*Required action*: Up to and including the line with "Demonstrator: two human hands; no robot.", reproduce the listing below exactly, beginning at its first line.
___ Data excerpt ___
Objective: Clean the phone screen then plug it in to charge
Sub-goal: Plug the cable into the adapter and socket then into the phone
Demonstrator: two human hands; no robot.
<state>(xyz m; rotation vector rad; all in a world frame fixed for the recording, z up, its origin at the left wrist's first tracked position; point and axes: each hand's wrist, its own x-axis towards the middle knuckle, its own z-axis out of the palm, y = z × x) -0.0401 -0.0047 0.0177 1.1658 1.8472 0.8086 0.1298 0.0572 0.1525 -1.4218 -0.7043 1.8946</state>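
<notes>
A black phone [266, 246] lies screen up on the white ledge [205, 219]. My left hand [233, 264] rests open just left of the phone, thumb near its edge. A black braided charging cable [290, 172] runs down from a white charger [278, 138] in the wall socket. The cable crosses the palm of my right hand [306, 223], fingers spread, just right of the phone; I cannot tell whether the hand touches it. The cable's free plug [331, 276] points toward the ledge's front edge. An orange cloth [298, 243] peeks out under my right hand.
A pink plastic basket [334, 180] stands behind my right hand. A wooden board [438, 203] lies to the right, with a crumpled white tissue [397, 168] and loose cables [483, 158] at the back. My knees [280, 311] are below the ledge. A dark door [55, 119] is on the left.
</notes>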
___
*Result of this task*:
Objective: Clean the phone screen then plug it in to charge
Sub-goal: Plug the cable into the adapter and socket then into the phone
Demonstrator: two human hands; no robot.

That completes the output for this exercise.